From the first entry to the last, repeat them all exactly.

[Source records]

.....

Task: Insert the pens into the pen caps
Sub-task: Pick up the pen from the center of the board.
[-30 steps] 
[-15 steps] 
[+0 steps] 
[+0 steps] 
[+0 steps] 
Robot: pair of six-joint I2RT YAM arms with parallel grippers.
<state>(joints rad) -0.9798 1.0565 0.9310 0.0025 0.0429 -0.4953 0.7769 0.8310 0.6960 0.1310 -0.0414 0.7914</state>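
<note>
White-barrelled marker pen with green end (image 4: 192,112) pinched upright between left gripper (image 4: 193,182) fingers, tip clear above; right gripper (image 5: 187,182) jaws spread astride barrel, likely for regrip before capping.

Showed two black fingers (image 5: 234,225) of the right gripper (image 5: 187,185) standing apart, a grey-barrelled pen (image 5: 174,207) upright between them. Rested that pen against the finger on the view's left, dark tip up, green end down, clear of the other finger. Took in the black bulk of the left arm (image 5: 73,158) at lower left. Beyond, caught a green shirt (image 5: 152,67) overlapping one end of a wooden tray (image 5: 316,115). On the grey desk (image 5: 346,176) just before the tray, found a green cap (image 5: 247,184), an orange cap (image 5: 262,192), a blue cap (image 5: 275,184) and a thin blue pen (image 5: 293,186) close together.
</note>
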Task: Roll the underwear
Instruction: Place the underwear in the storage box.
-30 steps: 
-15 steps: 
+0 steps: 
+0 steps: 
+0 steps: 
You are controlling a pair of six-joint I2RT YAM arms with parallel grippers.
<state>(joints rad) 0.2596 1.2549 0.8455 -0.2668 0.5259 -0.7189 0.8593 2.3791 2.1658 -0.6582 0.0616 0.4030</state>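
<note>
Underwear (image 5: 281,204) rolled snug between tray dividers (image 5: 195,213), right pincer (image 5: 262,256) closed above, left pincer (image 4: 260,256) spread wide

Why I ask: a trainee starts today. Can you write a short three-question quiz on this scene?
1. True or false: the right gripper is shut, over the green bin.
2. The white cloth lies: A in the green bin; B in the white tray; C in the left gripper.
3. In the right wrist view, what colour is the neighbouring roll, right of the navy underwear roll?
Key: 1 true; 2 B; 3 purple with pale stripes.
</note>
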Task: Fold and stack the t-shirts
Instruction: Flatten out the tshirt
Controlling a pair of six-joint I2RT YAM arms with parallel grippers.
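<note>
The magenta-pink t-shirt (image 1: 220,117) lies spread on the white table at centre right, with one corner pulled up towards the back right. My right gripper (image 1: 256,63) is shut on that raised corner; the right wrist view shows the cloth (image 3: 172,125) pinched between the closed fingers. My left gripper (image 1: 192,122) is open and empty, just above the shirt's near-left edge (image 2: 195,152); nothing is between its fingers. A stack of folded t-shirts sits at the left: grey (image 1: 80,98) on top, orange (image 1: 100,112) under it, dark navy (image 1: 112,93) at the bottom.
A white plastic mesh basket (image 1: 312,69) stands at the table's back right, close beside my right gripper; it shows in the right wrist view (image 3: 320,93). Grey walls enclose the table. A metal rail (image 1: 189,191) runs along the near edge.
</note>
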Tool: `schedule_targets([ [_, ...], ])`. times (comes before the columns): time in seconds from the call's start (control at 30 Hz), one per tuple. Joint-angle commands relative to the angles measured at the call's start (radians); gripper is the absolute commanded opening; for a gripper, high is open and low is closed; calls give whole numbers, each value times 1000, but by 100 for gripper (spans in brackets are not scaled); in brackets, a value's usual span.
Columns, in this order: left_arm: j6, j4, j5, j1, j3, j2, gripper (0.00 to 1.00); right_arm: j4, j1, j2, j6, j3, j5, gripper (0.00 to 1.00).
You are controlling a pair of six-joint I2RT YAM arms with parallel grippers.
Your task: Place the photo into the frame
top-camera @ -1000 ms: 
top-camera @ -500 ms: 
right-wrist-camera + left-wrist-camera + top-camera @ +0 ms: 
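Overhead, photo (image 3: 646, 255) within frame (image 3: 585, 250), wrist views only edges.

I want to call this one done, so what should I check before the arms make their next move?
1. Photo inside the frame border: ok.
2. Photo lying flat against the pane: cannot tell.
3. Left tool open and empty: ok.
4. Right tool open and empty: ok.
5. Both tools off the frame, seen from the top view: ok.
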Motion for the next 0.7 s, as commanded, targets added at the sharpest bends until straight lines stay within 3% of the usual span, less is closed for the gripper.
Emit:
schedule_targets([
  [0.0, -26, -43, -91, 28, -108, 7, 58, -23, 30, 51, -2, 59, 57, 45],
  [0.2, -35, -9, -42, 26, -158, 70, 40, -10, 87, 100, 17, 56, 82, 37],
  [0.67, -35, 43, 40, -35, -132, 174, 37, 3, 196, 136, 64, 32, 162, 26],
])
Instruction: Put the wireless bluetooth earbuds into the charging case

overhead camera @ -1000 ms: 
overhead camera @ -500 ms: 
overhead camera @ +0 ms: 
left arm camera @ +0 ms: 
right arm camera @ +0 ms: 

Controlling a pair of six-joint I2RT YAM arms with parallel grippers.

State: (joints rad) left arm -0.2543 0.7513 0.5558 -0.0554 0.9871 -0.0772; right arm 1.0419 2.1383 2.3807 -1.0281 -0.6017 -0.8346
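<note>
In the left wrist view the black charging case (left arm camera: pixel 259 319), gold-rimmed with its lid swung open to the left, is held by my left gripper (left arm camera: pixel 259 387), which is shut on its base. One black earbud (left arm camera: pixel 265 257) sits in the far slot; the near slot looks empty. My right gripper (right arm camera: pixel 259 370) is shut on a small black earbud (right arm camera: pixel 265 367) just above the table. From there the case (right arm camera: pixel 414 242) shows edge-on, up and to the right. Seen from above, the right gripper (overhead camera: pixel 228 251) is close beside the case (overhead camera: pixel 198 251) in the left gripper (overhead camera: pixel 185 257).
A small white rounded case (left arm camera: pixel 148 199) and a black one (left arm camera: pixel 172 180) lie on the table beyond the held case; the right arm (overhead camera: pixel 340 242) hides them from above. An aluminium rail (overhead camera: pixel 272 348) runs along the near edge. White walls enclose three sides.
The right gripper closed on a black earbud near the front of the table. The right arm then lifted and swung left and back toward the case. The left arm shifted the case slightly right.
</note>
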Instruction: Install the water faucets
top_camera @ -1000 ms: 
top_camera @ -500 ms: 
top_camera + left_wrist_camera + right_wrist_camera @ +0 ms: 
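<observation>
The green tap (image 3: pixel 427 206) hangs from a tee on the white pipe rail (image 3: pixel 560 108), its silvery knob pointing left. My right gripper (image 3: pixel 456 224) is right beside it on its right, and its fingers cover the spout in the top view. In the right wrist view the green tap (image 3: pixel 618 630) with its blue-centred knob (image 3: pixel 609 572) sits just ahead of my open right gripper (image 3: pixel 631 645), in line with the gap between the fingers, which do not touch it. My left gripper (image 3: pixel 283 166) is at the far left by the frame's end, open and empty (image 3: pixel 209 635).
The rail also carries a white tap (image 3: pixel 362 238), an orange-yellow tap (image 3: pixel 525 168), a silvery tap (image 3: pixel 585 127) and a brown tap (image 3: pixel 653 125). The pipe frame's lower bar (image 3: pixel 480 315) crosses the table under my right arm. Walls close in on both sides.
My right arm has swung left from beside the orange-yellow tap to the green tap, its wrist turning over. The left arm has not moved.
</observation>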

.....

Solution to this problem:
Task: Insert the pens into the pen caps
Sub-task: Pick up the pen from the center of the board.
[-30 steps] 
[-15 steps] 
[+0 steps] 
[+0 steps] 
[+0 steps] 
Robot: pair of six-joint I2RT YAM arms with parallel grippers.
<state>(joints rad) -0.9798 1.0565 0.9310 0.0025 0.0429 -0.4953 0.7769 0.8310 0.6960 0.1310 -0.0414 0.7914</state>
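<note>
White-barrelled marker pen with green end (image 4: 192,112) pinched upright between left gripper (image 4: 193,182) fingers, tip clear above; right gripper (image 5: 187,182) jaws spread astride barrel, likely for regrip before capping.

Showed two black fingers (image 5: 234,225) of the right gripper (image 5: 187,185) standing apart, a grey-barrelled pen (image 5: 174,207) upright between them. Rested that pen against the finger on the view's left, dark tip up, green end down, clear of the other finger. Took in the black bulk of the left arm (image 5: 73,158) at lower left. Beyond, caught a green shirt (image 5: 152,67) overlapping one end of a wooden tray (image 5: 316,115). On the grey desk (image 5: 346,176) just before the tray, found a green cap (image 5: 247,184), an orange cap (image 5: 262,192), a blue cap (image 5: 275,184) and a thin blue pen (image 5: 293,186) close together.
</note>
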Task: Roll the underwear
Instruction: Place the underwear in the storage box.
-30 steps: 
-15 steps: 
+0 steps: 
+0 steps: 
+0 steps: 
You are controlling a pair of six-joint I2RT YAM arms with parallel grippers.
<state>(joints rad) 0.2596 1.2549 0.8455 -0.2668 0.5259 -0.7189 0.8593 2.3791 2.1658 -0.6582 0.0616 0.4030</state>
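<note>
Underwear (image 5: 281,204) rolled snug between tray dividers (image 5: 195,213), right pincer (image 5: 262,256) closed above, left pincer (image 4: 260,256) spread wide

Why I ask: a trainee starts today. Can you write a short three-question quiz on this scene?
1. True or false: the right gripper is shut, over the green bin.
2. The white cloth lies: A in the green bin; B in the white tray; C in the left gripper.
3. In the right wrist view, what colour is the neighbouring roll, right of the navy underwear roll?
Key: 1 true; 2 B; 3 purple with pale stripes.
</note>
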Task: Fold and stack the t-shirts
Instruction: Flatten out the tshirt
Controlling a pair of six-joint I2RT YAM arms with parallel grippers.
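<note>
The magenta-pink t-shirt (image 1: 220,117) lies spread on the white table at centre right, with one corner pulled up towards the back right. My right gripper (image 1: 256,63) is shut on that raised corner; the right wrist view shows the cloth (image 3: 172,125) pinched between the closed fingers. My left gripper (image 1: 192,122) is open and empty, just above the shirt's near-left edge (image 2: 195,152); nothing is between its fingers. A stack of folded t-shirts sits at the left: grey (image 1: 80,98) on top, orange (image 1: 100,112) under it, dark navy (image 1: 112,93) at the bottom.
A white plastic mesh basket (image 1: 312,69) stands at the table's back right, close beside my right gripper; it shows in the right wrist view (image 3: 320,93). Grey walls enclose the table. A metal rail (image 1: 189,191) runs along the near edge.
</note>
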Tool: `schedule_targets([ [_, ...], ])`. times (comes before the columns): time in seconds from the call's start (control at 30 Hz), one per tuple. Joint-angle commands relative to the angles measured at the call's start (radians); gripper is the absolute commanded opening; for a gripper, high is open and low is closed; calls give whole numbers, each value times 1000, but by 100 for gripper (spans in brackets are not scaled); in brackets, a value's usual span.
Columns, in this order: left_arm: j6, j4, j5, j1, j3, j2, gripper (0.00 to 1.00); right_arm: j4, j1, j2, j6, j3, j5, gripper (0.00 to 1.00).
You are controlling a pair of six-joint I2RT YAM arms with parallel grippers.
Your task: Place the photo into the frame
top-camera @ -1000 ms: 
top-camera @ -500 ms: 
right-wrist-camera + left-wrist-camera + top-camera @ +0 ms: 
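Overhead, photo (image 3: 646, 255) within frame (image 3: 585, 250), wrist views only edges.

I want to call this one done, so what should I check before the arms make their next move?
1. Photo inside the frame border: ok.
2. Photo lying flat against the pane: cannot tell.
3. Left tool open and empty: ok.
4. Right tool open and empty: ok.
5. Both tools off the frame, seen from the top view: ok.
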Motion for the next 0.7 s, as commanded, targets added at the sharpest bends until straight lines stay within 3% of the usual span, less is closed for the gripper.
Emit:
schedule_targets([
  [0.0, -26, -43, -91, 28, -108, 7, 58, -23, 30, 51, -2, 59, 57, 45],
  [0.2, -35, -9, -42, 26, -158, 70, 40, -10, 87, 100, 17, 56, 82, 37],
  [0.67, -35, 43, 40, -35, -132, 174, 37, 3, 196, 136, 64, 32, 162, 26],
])
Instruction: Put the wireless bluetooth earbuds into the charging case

overhead camera @ -1000 ms: 
overhead camera @ -500 ms: 
overhead camera @ +0 ms: 
left arm camera @ +0 ms: 
right arm camera @ +0 ms: 

Controlling a pair of six-joint I2RT YAM arms with parallel grippers.

State: (joints rad) left arm -0.2543 0.7513 0.5558 -0.0554 0.9871 -0.0772; right arm 1.0419 2.1383 2.3807 -1.0281 -0.6017 -0.8346
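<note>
In the left wrist view the black charging case (left arm camera: pixel 259 319), gold-rimmed with its lid swung open to the left, is held by my left gripper (left arm camera: pixel 259 387), which is shut on its base. One black earbud (left arm camera: pixel 265 257) sits in the far slot; the near slot looks empty. My right gripper (right arm camera: pixel 259 370) is shut on a small black earbud (right arm camera: pixel 265 367) just above the table. From there the case (right arm camera: pixel 414 242) shows edge-on, up and to the right. Seen from above, the right gripper (overhead camera: pixel 228 251) is close beside the case (overhead camera: pixel 198 251) in the left gripper (overhead camera: pixel 185 257).
A small white rounded case (left arm camera: pixel 148 199) and a black one (left arm camera: pixel 172 180) lie on the table beyond the held case; the right arm (overhead camera: pixel 340 242) hides them from above. An aluminium rail (overhead camera: pixel 272 348) runs along the near edge. White walls enclose three sides.
The right gripper closed on a black earbud near the front of the table. The right arm then lifted and swung left and back toward the case. The left arm shifted the case slightly right.
</note>
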Instruction: Install the water faucets
top_camera @ -1000 ms: 
top_camera @ -500 ms: 
top_camera + left_wrist_camera + right_wrist_camera @ +0 ms: 
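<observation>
The green tap (image 3: pixel 427 206) hangs from a tee on the white pipe rail (image 3: pixel 560 108), its silvery knob pointing left. My right gripper (image 3: pixel 456 224) is right beside it on its right, and its fingers cover the spout in the top view. In the right wrist view the green tap (image 3: pixel 618 630) with its blue-centred knob (image 3: pixel 609 572) sits just ahead of my open right gripper (image 3: pixel 631 645), in line with the gap between the fingers, which do not touch it. My left gripper (image 3: pixel 283 166) is at the far left by the frame's end, open and empty (image 3: pixel 209 635).
The rail also carries a white tap (image 3: pixel 362 238), an orange-yellow tap (image 3: pixel 525 168), a silvery tap (image 3: pixel 585 127) and a brown tap (image 3: pixel 653 125). The pipe frame's lower bar (image 3: pixel 480 315) crosses the table under my right arm. Walls close in on both sides.
My right arm has swung left from beside the orange-yellow tap to the green tap, its wrist turning over. The left arm has not moved.
</observation>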

The requested output is complete.